Handwritten digits recognition is a very classical problem in the machine. It’s been around for 20 years is you go to MNIST the website you will see that people have been working on this have 20 years of scientific papers published.

In this tutorial we build simplest possible neural network for recognizing handwritten digits. We build a model using TensorFlow Keras high-level API. Instead of training it using Keras, we will convert it to TensorFlow Estimator and train it as a TensorFlow Estimator for the ability to do better-distributed training.

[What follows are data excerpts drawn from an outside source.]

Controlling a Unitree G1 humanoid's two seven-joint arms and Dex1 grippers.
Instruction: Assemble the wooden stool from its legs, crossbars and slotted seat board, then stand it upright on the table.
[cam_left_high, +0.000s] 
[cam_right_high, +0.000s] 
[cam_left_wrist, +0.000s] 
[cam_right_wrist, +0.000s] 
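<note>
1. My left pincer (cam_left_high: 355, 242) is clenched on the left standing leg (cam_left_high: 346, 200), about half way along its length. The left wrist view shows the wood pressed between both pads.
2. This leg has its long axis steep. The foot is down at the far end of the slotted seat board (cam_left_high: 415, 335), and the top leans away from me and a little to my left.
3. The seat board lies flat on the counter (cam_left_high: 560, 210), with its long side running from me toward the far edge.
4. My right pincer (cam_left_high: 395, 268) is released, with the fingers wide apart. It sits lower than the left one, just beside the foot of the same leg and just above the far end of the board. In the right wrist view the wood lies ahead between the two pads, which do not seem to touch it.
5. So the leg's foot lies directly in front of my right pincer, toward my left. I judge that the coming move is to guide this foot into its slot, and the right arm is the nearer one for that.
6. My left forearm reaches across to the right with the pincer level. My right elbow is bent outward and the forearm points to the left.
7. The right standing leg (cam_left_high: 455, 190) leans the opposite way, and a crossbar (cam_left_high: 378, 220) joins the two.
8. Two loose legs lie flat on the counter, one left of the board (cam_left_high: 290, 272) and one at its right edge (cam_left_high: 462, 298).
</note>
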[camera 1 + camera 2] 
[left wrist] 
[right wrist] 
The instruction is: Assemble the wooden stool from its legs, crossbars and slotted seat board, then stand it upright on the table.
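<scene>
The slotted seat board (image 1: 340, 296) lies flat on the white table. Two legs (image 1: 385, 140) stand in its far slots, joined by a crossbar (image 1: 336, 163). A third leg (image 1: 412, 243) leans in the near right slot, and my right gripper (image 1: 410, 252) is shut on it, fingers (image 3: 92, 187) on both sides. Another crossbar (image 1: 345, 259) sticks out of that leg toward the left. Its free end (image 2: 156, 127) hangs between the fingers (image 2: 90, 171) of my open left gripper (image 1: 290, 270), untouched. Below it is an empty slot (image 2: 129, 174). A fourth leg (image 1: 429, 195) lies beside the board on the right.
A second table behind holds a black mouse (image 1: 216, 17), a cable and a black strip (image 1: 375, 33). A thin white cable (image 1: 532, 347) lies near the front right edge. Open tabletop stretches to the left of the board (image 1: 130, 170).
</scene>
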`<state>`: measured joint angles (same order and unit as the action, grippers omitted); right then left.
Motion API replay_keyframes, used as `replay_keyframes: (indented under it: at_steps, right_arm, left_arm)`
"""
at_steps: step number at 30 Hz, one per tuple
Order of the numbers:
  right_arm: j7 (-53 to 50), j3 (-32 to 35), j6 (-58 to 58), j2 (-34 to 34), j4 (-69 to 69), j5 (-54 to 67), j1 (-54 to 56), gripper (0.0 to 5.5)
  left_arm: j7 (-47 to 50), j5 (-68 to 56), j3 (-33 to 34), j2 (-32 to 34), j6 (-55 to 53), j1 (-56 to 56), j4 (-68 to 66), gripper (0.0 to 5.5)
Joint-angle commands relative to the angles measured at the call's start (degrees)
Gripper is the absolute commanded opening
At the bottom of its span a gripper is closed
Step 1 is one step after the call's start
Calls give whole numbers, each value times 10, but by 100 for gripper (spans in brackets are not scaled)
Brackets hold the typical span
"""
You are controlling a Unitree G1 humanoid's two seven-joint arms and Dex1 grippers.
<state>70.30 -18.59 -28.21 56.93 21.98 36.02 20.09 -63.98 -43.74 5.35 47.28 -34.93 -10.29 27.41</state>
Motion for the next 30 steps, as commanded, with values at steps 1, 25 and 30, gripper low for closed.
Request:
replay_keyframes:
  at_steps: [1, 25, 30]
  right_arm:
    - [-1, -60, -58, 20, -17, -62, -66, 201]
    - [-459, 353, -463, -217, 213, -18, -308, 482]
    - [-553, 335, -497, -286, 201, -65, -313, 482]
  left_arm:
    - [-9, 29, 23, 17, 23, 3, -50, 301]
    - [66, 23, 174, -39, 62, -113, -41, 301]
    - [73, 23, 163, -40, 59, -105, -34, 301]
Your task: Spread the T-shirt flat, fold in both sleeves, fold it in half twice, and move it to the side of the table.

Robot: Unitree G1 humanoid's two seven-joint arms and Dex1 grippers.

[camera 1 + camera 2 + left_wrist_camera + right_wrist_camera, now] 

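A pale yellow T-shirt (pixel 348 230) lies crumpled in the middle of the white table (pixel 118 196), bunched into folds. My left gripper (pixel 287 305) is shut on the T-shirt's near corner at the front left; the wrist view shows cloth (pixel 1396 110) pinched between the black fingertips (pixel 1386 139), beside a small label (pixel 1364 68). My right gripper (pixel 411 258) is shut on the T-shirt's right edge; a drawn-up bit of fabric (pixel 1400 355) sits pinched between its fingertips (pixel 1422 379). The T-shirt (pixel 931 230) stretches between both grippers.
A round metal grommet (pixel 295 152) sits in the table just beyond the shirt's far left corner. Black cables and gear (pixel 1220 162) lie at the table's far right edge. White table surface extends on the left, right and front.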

Building CNN MNIST Classifier


Convolutional networks invented specifically for 2d data where shape information or locality information is important. Let’s build a model to classify the images in the MNIST dataset using the following CNN architecture.

TensorFlow Keras MNIST CNN Arch

  1. Conv Layer #1: Applies 32 3×3 filters, with ReLU activation function and BatchNormalization regularization.
  2. Conv Layer #2: Applies 32 3×3 filters, with ReLU activation functionand  BatchNormalization regularization.
  3. Pooling Layer #1: Performs max pooling with a 2×2 filter with dropout regularization rate of 0.20.
  4. Conv Layer #3: Applies 64 3×3 filters, with ReLU activation function BatchNormalization regularization.
  5. Conv Layer #4: Applies 64 3×3 filters, with ReLU activation function BatchNormalization regularization.
  6. Pooling Layer #2: Again, performs max pooling with a 2×2 filter with dropout regularization rate of 0.30.
  7. Conv Layer #5: Applies 128 3×3 filters, with ReLU activation function BatchNormalization regularization.
  8. Pooling Layer #3: Again, performs max pooling with a 2×2 filter with dropout regularization rate of 0.40.
  9. Dense Layer #1: 1152 neurons, with dropout regularization rate of 0.5.
  10. Dense Layer #2 (Logits Layer): 10 neurons, one for each digit target class (0–9).
model.add(
    tf.keras.layers.Conv2D(32, kernel_size=(3, 3), activation=tf.nn.relu, input_shape=(28, 28, 1), padding='same'))
model.add(tf.keras.layers.BatchNormalization())
model.add(tf.keras.layers.Conv2D(32, kernel_size=(3, 3), activation=tf.nn.relu, padding='same'))
model.add(tf.keras.layers.BatchNormalization())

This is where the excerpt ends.